Data records: Begin

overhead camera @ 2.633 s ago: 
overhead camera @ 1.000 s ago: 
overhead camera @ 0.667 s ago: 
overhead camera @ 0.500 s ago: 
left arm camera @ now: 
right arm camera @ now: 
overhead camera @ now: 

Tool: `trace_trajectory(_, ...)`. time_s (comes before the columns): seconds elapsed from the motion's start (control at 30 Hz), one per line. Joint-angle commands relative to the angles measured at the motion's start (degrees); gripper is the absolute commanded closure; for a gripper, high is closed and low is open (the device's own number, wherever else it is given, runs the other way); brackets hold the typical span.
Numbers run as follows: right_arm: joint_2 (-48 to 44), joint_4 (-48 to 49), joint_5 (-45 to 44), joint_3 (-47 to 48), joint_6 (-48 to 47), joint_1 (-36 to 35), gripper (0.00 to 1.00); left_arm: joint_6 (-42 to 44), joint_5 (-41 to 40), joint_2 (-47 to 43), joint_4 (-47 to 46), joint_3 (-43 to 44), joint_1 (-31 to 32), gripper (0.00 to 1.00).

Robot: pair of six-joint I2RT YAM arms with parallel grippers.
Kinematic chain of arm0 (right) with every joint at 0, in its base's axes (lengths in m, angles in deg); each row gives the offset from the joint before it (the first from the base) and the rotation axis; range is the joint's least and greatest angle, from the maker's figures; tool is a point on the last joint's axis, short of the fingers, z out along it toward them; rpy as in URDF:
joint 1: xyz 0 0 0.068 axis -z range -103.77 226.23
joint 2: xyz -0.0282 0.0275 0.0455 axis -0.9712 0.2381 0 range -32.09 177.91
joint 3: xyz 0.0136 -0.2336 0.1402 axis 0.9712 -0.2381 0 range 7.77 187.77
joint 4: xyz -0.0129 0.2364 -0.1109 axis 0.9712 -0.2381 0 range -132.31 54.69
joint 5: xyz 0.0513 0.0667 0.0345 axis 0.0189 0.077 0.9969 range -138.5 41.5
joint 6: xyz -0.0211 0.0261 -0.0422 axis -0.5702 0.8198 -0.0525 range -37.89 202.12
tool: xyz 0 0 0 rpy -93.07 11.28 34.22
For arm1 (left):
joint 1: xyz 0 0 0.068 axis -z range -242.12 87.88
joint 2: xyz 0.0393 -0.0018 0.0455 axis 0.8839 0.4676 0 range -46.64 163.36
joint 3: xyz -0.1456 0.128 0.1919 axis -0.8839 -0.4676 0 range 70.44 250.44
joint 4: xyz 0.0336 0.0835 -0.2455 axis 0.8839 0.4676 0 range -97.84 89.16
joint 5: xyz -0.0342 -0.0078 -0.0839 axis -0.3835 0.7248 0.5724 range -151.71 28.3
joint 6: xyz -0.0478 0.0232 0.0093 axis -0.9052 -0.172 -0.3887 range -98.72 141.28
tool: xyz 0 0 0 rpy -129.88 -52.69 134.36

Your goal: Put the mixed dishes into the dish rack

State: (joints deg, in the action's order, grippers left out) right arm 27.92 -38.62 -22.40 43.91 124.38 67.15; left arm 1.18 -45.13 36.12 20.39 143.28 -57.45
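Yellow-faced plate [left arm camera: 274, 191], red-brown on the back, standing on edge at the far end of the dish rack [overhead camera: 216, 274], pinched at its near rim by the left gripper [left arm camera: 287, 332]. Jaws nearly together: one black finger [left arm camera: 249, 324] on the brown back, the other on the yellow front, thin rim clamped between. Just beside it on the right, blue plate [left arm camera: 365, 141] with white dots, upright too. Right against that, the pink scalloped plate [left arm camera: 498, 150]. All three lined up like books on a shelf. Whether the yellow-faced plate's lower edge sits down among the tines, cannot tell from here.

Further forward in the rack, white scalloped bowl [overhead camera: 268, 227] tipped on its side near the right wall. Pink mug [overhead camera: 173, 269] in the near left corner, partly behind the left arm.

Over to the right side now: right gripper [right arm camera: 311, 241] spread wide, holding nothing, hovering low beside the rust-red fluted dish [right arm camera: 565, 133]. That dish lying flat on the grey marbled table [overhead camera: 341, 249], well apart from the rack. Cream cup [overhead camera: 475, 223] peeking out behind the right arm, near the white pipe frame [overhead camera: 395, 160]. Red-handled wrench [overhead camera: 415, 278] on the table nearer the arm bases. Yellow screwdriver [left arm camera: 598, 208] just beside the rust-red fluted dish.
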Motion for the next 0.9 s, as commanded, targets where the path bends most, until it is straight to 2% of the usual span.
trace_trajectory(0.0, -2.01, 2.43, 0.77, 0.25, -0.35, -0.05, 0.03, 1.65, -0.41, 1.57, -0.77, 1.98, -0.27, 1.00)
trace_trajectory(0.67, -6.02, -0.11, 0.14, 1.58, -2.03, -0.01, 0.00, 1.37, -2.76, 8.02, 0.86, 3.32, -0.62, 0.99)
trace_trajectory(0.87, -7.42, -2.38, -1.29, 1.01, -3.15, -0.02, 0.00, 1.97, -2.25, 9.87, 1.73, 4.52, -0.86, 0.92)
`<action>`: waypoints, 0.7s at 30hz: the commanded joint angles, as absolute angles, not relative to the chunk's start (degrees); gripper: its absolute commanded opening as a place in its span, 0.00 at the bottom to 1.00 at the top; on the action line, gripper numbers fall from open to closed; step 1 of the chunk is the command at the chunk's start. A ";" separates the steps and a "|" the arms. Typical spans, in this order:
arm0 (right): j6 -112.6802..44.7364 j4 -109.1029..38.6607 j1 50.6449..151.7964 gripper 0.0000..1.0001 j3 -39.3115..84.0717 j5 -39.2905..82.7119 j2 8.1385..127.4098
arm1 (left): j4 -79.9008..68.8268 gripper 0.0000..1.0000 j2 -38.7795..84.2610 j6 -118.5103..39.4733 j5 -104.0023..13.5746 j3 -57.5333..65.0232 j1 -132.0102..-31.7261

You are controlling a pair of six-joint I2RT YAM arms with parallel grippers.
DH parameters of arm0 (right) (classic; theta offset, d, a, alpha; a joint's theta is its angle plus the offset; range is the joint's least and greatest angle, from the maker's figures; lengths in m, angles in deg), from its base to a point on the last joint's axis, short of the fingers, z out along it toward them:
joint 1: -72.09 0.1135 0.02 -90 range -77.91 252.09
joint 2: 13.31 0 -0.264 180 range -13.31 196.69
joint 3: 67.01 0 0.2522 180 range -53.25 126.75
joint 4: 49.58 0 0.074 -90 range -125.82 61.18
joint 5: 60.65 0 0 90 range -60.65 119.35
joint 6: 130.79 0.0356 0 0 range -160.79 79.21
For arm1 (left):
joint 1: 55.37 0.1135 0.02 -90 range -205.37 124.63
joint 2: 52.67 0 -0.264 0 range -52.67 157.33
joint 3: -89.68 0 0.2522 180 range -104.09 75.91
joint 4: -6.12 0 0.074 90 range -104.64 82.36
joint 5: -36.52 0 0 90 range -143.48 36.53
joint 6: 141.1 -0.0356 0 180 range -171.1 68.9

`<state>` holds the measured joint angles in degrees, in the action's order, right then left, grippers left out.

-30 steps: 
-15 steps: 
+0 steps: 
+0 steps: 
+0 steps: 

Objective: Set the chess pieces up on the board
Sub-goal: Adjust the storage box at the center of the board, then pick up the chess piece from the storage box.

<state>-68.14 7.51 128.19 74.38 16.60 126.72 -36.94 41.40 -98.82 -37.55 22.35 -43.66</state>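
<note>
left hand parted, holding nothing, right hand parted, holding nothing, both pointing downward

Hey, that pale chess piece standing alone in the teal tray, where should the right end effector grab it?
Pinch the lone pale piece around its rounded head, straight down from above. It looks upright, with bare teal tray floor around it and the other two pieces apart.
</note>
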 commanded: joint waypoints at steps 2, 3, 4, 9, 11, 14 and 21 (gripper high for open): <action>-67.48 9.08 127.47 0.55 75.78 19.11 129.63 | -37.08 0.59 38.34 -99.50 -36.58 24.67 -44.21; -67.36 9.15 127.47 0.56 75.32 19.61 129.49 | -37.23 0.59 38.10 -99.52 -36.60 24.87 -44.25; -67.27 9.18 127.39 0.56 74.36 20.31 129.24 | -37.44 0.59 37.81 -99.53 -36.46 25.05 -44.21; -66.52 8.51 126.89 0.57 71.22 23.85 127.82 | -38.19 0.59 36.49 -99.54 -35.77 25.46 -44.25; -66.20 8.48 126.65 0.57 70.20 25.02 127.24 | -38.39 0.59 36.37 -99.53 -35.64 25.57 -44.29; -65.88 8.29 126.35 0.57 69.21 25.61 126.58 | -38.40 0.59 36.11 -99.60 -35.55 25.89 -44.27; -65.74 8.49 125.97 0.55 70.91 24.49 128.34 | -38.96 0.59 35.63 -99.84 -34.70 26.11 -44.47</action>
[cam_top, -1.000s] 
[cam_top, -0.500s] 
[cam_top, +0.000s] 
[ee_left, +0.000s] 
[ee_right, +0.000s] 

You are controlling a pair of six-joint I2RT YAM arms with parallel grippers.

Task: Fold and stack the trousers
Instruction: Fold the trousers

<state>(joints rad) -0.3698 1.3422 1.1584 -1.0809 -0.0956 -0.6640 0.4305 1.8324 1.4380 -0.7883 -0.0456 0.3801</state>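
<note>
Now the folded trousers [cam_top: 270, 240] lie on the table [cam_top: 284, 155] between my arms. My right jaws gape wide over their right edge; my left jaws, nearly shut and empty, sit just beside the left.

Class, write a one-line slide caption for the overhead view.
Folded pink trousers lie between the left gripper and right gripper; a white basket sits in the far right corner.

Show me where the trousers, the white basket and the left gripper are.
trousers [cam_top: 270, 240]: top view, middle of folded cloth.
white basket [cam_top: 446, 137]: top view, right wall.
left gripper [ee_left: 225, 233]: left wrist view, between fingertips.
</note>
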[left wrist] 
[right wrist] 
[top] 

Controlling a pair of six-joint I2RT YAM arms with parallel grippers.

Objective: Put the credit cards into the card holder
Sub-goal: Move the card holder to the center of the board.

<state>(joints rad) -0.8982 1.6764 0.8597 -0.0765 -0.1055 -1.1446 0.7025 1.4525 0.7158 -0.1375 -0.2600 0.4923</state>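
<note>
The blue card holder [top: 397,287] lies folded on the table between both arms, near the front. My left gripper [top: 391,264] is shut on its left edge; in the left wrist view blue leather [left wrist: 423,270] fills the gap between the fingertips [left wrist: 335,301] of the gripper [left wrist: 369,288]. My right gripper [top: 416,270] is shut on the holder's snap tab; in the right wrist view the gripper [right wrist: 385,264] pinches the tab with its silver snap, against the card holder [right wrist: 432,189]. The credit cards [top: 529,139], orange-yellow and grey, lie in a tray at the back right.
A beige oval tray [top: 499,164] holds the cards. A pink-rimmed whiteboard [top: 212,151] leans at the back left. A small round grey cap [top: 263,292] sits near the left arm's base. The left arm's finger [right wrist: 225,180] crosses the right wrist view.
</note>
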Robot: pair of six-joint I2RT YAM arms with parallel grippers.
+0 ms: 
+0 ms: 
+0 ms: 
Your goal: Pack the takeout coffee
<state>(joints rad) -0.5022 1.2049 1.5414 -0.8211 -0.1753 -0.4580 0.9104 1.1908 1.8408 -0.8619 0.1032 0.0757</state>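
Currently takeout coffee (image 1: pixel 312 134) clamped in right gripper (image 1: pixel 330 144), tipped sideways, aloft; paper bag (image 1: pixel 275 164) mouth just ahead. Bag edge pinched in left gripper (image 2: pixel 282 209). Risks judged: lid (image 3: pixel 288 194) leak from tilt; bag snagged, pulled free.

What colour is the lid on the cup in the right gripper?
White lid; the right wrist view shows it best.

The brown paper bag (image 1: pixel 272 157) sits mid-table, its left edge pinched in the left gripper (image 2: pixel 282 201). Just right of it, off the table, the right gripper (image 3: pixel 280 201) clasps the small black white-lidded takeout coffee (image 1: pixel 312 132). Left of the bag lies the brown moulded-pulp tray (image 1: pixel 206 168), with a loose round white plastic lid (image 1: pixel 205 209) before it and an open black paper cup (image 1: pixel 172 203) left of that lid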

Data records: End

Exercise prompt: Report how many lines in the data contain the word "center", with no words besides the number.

Answer to the exercise: 2